(Requirement):
Exclude all pictures. Then restate, word for word, the entries from the first line through the line that contains "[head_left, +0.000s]".

(Exercise input):
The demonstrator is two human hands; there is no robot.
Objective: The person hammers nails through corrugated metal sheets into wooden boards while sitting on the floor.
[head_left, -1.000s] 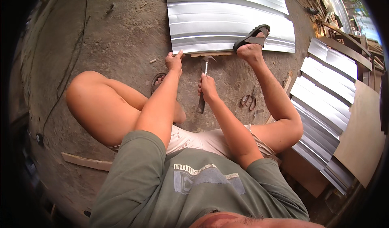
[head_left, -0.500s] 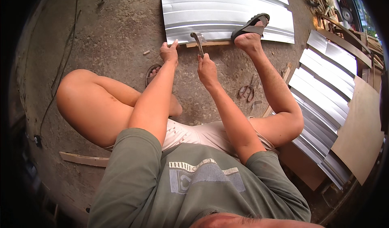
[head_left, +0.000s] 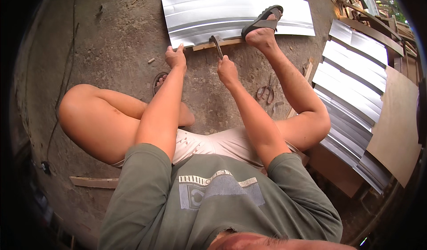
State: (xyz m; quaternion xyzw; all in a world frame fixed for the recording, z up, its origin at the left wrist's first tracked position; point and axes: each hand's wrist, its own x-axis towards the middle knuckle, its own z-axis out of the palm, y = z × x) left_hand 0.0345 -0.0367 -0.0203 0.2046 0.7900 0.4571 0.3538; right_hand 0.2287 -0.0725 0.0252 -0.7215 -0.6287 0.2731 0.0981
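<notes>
Grey metal claw hammer (head_left: 218, 46) juts from right fingers (head_left: 221, 69), clamped round it; ribbed silvery metal sheet (head_left: 213, 10) touches left fingers (head_left: 170, 52), grip unclear; sheet gleaming

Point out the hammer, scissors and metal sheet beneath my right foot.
Hammer (head_left: 218, 47), head view: on the shaft.
Scissors (head_left: 268, 88), head view: near the pivot.
Metal sheet (head_left: 218, 13), head view: middle of its face.

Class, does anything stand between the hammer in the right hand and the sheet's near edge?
Nothing visible does. In view, the hammer overlaps the near edge of the sheet and the wood strip along it; contact cannot be told. The left hand and the foot lie to either side.
</notes>
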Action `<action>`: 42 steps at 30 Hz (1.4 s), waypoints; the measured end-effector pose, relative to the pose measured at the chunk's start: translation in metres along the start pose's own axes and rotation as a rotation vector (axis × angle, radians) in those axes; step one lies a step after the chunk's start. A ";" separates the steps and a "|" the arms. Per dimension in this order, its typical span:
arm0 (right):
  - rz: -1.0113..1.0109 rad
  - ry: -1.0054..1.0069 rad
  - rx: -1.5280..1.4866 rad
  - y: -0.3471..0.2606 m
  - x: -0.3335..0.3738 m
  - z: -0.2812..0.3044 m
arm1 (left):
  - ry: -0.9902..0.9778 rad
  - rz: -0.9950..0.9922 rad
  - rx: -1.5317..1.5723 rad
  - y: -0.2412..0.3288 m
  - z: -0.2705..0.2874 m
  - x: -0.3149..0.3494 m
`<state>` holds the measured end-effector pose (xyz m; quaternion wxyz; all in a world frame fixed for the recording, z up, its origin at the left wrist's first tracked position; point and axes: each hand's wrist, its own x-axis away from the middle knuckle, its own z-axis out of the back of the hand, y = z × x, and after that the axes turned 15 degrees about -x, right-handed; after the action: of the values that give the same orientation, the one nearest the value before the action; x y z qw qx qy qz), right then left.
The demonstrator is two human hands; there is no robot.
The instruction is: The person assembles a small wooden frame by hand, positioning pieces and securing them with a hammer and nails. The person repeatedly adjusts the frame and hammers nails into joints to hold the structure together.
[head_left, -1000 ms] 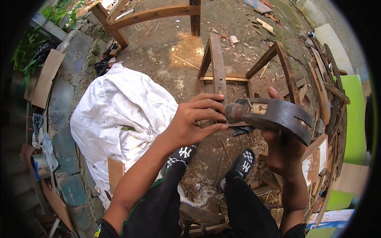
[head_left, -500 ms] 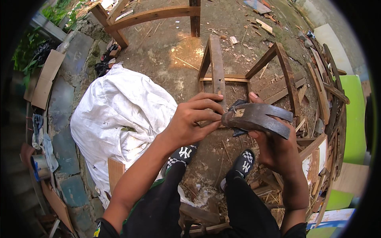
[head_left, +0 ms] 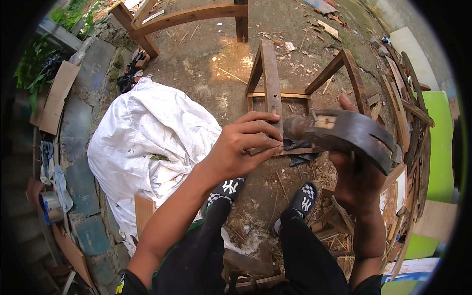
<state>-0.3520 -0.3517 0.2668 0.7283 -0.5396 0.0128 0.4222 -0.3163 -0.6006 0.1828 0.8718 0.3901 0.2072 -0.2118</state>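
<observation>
My right hand (head_left: 358,184) grips a claw hammer (head_left: 355,136) whose dark metal head is raised close to the camera, with the striking face toward my left hand. My left hand (head_left: 248,142) has its fingertips pinched together against the near end of an upright wooden frame (head_left: 271,81). Whatever sits between those fingertips is too small or hidden to name. The hammer face stands slightly right of the fingertips, apart from them. Part of the frame is hidden behind the hammer and my right hand.
A large white sack (head_left: 152,147) bulges at the left beside a block wall (head_left: 86,184). Another wooden frame (head_left: 191,18) stands at the far side. Stacked boards (head_left: 408,113) line the right, near a green panel (head_left: 436,147). Wood scraps (head_left: 329,30) litter the ground.
My right hand has drawn the hammer to the right, away from my left fingertips, and its head has tilted. My left hand stays pinched at the frame.
</observation>
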 end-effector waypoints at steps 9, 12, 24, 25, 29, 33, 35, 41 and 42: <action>-0.001 -0.047 0.103 -0.005 -0.001 -0.003 | 0.010 0.010 0.010 0.000 -0.002 0.002; -0.010 0.204 -0.161 -0.003 0.006 -0.005 | -0.012 0.008 0.019 -0.004 -0.002 0.002; -0.260 0.256 -0.053 -0.013 0.017 -0.002 | -0.004 0.011 -0.002 -0.002 -0.001 0.001; -0.173 0.106 0.059 -0.011 0.013 -0.003 | -0.006 0.013 -0.009 -0.001 -0.002 0.001; -0.003 -0.134 0.078 0.000 0.007 -0.007 | 0.015 0.006 -0.006 -0.001 -0.002 0.000; -0.073 0.028 0.042 0.000 0.012 -0.001 | 0.014 0.020 0.022 -0.001 -0.004 0.002; -0.121 0.048 0.029 -0.002 0.018 -0.004 | -0.005 0.021 0.008 -0.002 -0.005 0.002; -0.037 -0.029 0.013 0.001 0.007 -0.010 | 0.009 0.000 -0.002 -0.005 -0.002 0.007; -0.010 0.047 -0.040 0.004 0.011 -0.011 | 0.007 0.002 0.006 -0.001 -0.003 0.005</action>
<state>-0.3426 -0.3537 0.2544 0.7189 -0.5640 0.0186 0.4058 -0.3138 -0.5998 0.1773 0.8701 0.3936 0.2092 -0.2102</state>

(Expected output):
The demonstrator is two human hands; there is no robot.
Objective: The person hammers nails through corrugated metal sheets into wooden boards while sitting on the floor.
[head_left, -1.000s] 
[head_left, -0.500s] 
[head_left, +0.000s] 

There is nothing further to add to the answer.